La formation des futures générations d’agriculteurs est un pilier essentiel de notre souveraineté alimentaire et de la vitalité de nos territoires. Pourtant, les établissements privés de l’enseignement agricole font aujourd’hui face à une crise lourde de conséquences.
En effet, depuis 2022, le gouvernement a engagé une réforme en modifiant les critères de calcul des dotations publiques. Cette réforme a entraîné une baisse significative des subventions allouées aux lycées agricoles privés. Selon les estimations du Conseil national de l’enseignement agricole privé (CNEAP), le manque à gagner atteindrait près de 40 millions d’euros à l’échelle nationale.

Dans un contexte où plus de la moitié des agriculteurs partira à la retraite d’ici dix ans, il est impératif de soutenir ceux qui assurent la relève. Ce désengagement financier risque d’affaiblir durablement un réseau d’établissements ancrés dans le monde rural, souvent plus souples et adaptés aux réalités du terrain que les structures publiques.

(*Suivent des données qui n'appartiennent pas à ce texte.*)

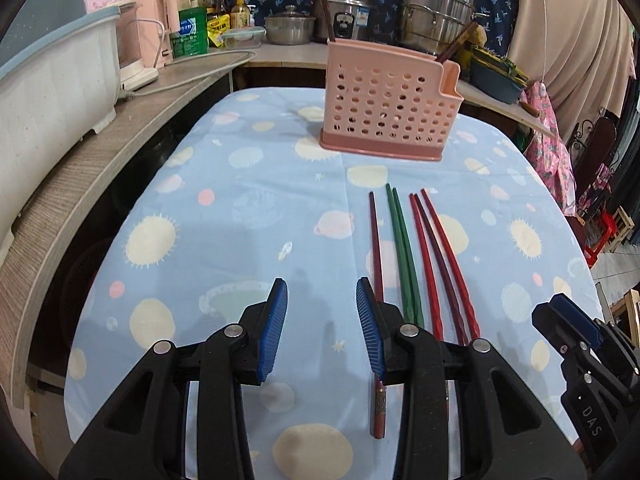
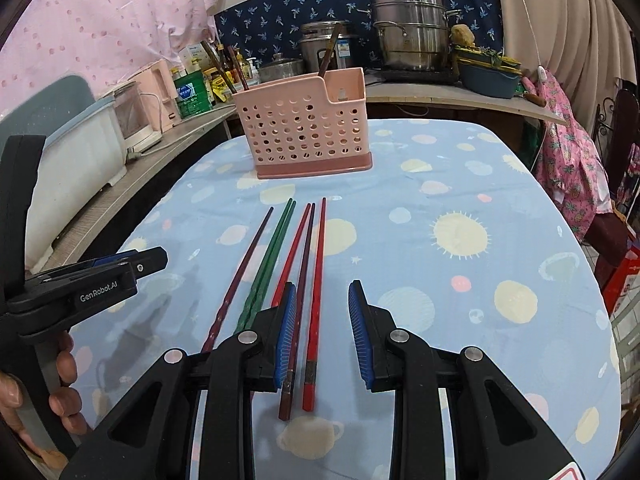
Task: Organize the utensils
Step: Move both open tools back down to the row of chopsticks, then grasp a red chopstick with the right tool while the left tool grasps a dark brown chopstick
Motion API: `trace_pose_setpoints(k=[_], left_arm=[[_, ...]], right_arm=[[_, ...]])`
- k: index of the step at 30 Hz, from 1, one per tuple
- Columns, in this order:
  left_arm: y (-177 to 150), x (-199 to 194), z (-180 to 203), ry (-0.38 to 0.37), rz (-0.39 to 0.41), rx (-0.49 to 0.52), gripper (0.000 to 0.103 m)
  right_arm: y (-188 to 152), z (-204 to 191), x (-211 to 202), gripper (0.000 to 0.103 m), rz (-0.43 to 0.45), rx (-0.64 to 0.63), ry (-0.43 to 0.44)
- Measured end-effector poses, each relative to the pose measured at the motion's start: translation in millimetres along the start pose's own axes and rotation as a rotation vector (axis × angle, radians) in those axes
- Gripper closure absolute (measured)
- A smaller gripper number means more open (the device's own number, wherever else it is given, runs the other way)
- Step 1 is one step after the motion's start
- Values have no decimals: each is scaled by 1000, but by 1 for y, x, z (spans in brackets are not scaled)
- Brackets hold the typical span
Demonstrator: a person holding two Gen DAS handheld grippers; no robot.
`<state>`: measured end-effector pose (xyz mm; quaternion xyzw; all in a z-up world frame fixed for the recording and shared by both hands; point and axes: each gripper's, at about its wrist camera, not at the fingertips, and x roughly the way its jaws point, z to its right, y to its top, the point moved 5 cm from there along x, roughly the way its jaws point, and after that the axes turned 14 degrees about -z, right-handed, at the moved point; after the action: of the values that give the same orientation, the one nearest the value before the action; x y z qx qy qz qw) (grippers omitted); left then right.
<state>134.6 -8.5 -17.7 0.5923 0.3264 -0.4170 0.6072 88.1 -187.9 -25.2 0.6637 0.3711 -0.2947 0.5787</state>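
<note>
With nothing held, both grippers (image 1: 322, 328) (image 2: 322, 332) tilted tableward.

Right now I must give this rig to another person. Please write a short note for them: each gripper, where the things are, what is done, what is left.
Left gripper: open, nothing held, above the near end of the leftmost dark maroon chopstick.
Right gripper: open, nothing held, above the near ends of the rightmost bright red chopstick and the dark one beside it.
Things: six chopsticks lie side by side on the blue planet-print tablecloth, including a green pair. The pink perforated plastic utensil holder stands beyond their tips.
Done: a few brown chopsticks already stand in the holder.
Left: pick up all six and put them in the holder.
</note>
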Motion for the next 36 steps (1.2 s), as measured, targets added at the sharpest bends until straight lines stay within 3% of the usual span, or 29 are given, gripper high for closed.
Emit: trace_pose_setpoints(k=[19, 36], left_arm=[[-36, 26, 7, -30, -91, 21, 67], [-41, 29, 9, -43, -105, 18, 63]], right_arm=[[-35, -4, 38, 76, -114, -5, -8], [-39, -9, 48, 79, -130, -35, -61]])
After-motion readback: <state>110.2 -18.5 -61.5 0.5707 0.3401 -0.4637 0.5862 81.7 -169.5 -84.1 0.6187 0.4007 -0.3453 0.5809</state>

Par conséquence, j’ai demandé au ministre quelles dispositions il entend prendre afin de garantir un financement de ces établissements.

Par cette démarche, je rappelle l’importance de protéger nos agriculteurs et le dynamisme de nos régions. La défense de notre agriculture et par conséquent de notre souveraineté est un pilier fondamental de mon action parlementaire et de mon engagement pour la France.